9
\$\begingroup\$

For learning purposes, I am trying to implement Python's built-in function split. I am new to Python, and I know that str.split is written in C. Here's the code:

import math
def split_helper(data: str, sep=','):
 if data.find(sep) >= 0:
 left=data[0:data.find(sep)]
 right=data[data.find(sep)+len(sep):len(data)]
 return (left, right)
def split_with_space(data: str, maxsplit=math.inf):
 data = data.lstrip()
 output = []
 temp_str = ""
 split_count = 0
 for i in range(0,len(data)):
 if(data[i] == ' ') and split_count < maxsplit:
 if temp_str!="":
 temp_str = temp_str.lstrip()
 output.append(temp_str)
 temp_str = ""
 split_count+=1
 else:
 temp_str+=data[i]
 temp_str = temp_str.lstrip()
 output.append(temp_str)
 temp_str = ""
 return output
def split(data: str, sep=' ', maxsplit=math.inf):
 data = data.lstrip()
 if data == '':
 return []
 if sep == ' ':
 return split_with_space(data, maxsplit)
 output = []
 split_count = 0
 data_tmp = data
 while data_tmp.find(sep) >= 0 and split_count < maxsplit:
 left, right = split_helper(data_tmp, sep)
 output.append(left)
 data_tmp = right
 split_count+=1
 output.append(data_tmp)
 return output
if __name__ == '__main__':
 # Comparing split functionality to the built-in one
 test_string = ''
 assert split(test_string) == test_string.split()
 test_string = ' '
 assert split(test_string) == test_string.split()
 test_string=',123,'
 assert split(test_string, sep=',') == test_string.split(sep=',')
 test_string='test'
 assert split(test_string) == test_string.split()
 test_string='Python 2 3'
 assert split(test_string, maxsplit=1) == test_string.split(maxsplit=1)
 test_string=' test 6 7'
 assert split(test_string, maxsplit=1) == test_string.split(maxsplit=1)
 test_string=' Hi 8 9'
 assert split(test_string, maxsplit=0) == test_string.split(maxsplit=0)
 test_string=' set 3 4'
 assert split(test_string) == test_string.split()
 test_string='set;:23'
 assert split(test_string, sep=';:', maxsplit=0) == test_string.split(sep=';:', maxsplit=0)
 test_string='set;:;:23'
 assert split(test_string, sep=';:', maxsplit=2) == test_string.split(sep=';:', maxsplit=2)

Python Online

Please check the implementation of the split function and its tests.

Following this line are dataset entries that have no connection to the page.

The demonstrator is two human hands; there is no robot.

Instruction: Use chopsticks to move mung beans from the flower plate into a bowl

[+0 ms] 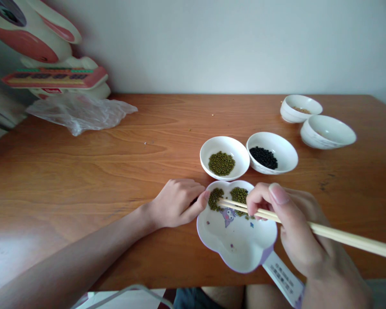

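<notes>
My right hand (304, 227) is closed round a pair of pale chopsticks (344, 238). Their tips reach into green mung beans (215, 198) in a white flower-shaped dish (241, 253) with a purple rim, a handle and a cartoon print. A second heap of mung beans (239, 195) lies to the right in the same dish, partly behind my right fingers. My left hand (179, 202) rests on the table with curled fingers, its thumb and fingers gripping the dish's left rim. Just behind the dish stands a white bowl (241, 159) with mung beans, touching a bowl (286, 154) of black beans.
Two more white bowls stand at the back right: one bowl (287, 112) with some light brown grains, the other bowl (341, 133) nearer. A crumpled plastic bag (83, 113) and a large toy animal figure (61, 51) are at the back left. The wooden table (83, 184) meets a wall behind.
</notes>
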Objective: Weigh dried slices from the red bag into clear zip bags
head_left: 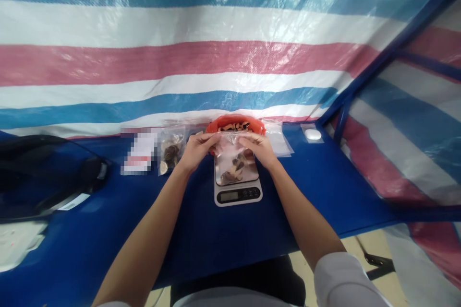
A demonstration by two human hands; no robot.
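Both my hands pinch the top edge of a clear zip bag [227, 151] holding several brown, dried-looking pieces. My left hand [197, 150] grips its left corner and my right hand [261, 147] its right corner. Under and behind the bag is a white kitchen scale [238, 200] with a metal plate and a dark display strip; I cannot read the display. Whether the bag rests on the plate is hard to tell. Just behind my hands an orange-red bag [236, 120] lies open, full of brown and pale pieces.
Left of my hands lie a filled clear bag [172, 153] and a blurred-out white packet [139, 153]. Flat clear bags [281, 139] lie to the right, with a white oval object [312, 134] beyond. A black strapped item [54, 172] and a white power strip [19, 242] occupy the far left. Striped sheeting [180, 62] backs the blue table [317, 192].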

If there is any suggestion, please let me know.

toolic
15.1k5 gold badges29 silver badges211 bronze badges
asked Apr 9, 2024 at 12:50
\$\endgroup\$

3 Answers 3

9
\$\begingroup\$
  • Your function doesn't correctly mimic str.split:

    >>> test = lambda s, *args, **kwargs: (split(s, *args, **kwargs), s.split(*args, **kwargs))
    >>> test(" hello world ")
    (['hello', 'world', ''], ['hello', 'world'])
    >>> test(" hello world ", " ")
    (['hello', 'world', ''], ['', 'hello', '', 'world', ''])
    >>> test("foo\nbar")
    (['foo\nbar'], ['foo', 'bar'])
    
  • I think building a list of indexes to split is simpler to work with. Assuming we have a function to build the indexes:

    1. We can limit the indexes by maxsplit.
      Using itertools.islice if the object we're interacting with is an Iterable rather than a Sequence.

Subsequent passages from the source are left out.